27.6.06

Estar en el mapa

Leo una edición ("puesta al día y expandida", según dice la solapa) del célebre Dictionary of Imaginary Places, de Alberto Manguel y Gianni Guadalupi, cuya primera versión vio la luz hace más de un cuarto de siglo, en 1980.

El libro, en sus más de setecientas páginas, no sólo enumera y explica la existencia ficcional de centenares de lugares imaginarios, nacidos en la literatura, sino que, además, liga unos con otros, muestra sus vínculos, sus contactos y sus influencias: el modo, por ejemplo, en que una cueva de Las mil y una noches es germen de una casona inglesa fantasmal de principios del siglo pasado, y una villa medieval italiana da lugar a un tenebroso condado del sur de los Estados Unidos.

Las entradas de este diccionario registran, en orden alfabético, desde Abaton, la ciudad traslaticia del irlandés Sir Thomas Bulfinch, hasta Zuy, un reino mágico perdido en algún lugar de los Países Bajos e historiado por Sylvia Townsend Warner en Kingdoms of Elfin, en 1972. Entre uno y otro aparecen los sitios más previsibles, como la Utopía de Moro (cuyo mapa reproduzco aquí), la Tierra de Oz, de Frank Baum, y la Lillliput de Jonathan Swift, junto a otros menos esperables, como la curiosa Libertinia, de Jules Verne, y el trágico y mortuorio Spoon River, de Edgar Lee Masters, pueblito de New England (aquí cerca) que es "famoso por su cementerio", según bromean los autores.

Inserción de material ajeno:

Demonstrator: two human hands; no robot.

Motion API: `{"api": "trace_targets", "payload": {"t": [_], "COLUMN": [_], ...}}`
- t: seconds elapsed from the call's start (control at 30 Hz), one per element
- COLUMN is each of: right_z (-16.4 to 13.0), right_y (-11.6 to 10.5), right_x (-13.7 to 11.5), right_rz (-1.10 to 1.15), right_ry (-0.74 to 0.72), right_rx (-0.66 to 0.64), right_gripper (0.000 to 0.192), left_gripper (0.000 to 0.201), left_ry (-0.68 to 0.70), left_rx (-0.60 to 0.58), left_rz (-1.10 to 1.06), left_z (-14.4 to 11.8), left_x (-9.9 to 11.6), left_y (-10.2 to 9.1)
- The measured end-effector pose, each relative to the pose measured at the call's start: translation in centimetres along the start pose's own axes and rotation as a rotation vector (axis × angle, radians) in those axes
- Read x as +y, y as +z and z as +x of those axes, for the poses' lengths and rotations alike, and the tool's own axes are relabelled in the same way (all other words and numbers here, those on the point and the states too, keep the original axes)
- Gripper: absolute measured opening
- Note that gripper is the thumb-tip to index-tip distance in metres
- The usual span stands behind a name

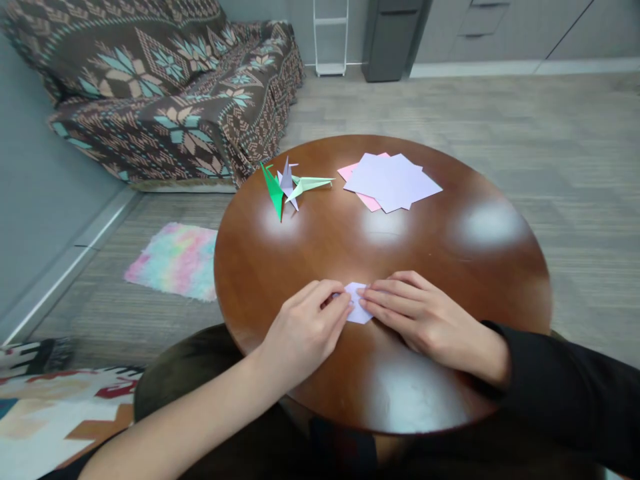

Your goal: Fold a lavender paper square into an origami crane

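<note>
A small folded piece of pale lilac paper (358, 308) lies flat on the round brown wooden table (450, 267), near its front edge. My left hand (305, 327) presses on the paper's left side with bent fingertips. My right hand (425, 319) lies flat over its right side, fingers pointing left. Most of the paper is hidden under both hands. The two sets of fingertips nearly meet over it.
Three folded paper cranes (287, 183), green, lilac and light green, sit at the table's far left. A loose stack of lilac and pink paper sheets (390, 181) lies at the far middle. A patterned sofa (165, 87) and a pastel rug (175, 260) are to the left.
</note>
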State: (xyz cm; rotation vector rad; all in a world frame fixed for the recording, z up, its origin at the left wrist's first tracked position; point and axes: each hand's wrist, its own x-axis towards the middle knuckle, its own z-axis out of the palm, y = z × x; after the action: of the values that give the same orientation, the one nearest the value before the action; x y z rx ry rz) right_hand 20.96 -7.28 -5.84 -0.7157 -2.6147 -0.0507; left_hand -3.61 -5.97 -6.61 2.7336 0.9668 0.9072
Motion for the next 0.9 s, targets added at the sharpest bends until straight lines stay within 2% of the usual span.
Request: {"api": "trace_targets", "payload": {"t": [0.37, 0.9], "right_z": [0.2, 0.14], "right_y": [0.17, 0.68], "right_x": [-0.09, -0.17], "right_rz": [0.011, 0.033], "right_ry": [0.072, 0.102], "right_rx": [-0.075, -0.076], "right_gripper": [0.033, 0.034], "left_gripper": [0.012, 0.02], "left_ry": [0.016, 0.021], "left_rx": [-0.013, -0.027], "left_rz": [0.072, 0.061], "left_z": [0.09, -0.02], "left_x": [0.38, 0.24], "left_y": [-0.18, -0.29]}}
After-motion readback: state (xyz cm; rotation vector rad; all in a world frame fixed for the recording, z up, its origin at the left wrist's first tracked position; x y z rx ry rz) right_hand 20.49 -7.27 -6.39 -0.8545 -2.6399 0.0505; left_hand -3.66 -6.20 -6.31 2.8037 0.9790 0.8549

Dada la erudición del volumen, sorprende comprobar la ausencia de algunos lugares imaginarios que los lectores latinoamericanos solemos tener presentes, por no decir que los llevamos dentro: la Casa Verde de Vargas Llosa, por ejemplo, o la Santa María de Onetti, o Comala, el pueblito de Pedro Páramo, o, qué olvido tan imperdonable, Tlön, la tierra enciclopédica de Borges. Si no fuera porque aparece Macondo, nuestra pequeña parcela del tercer mundo (nuestro Orbis Tertius) estaría ausente en este libro estupendo pero ferozmente eurocéntrico.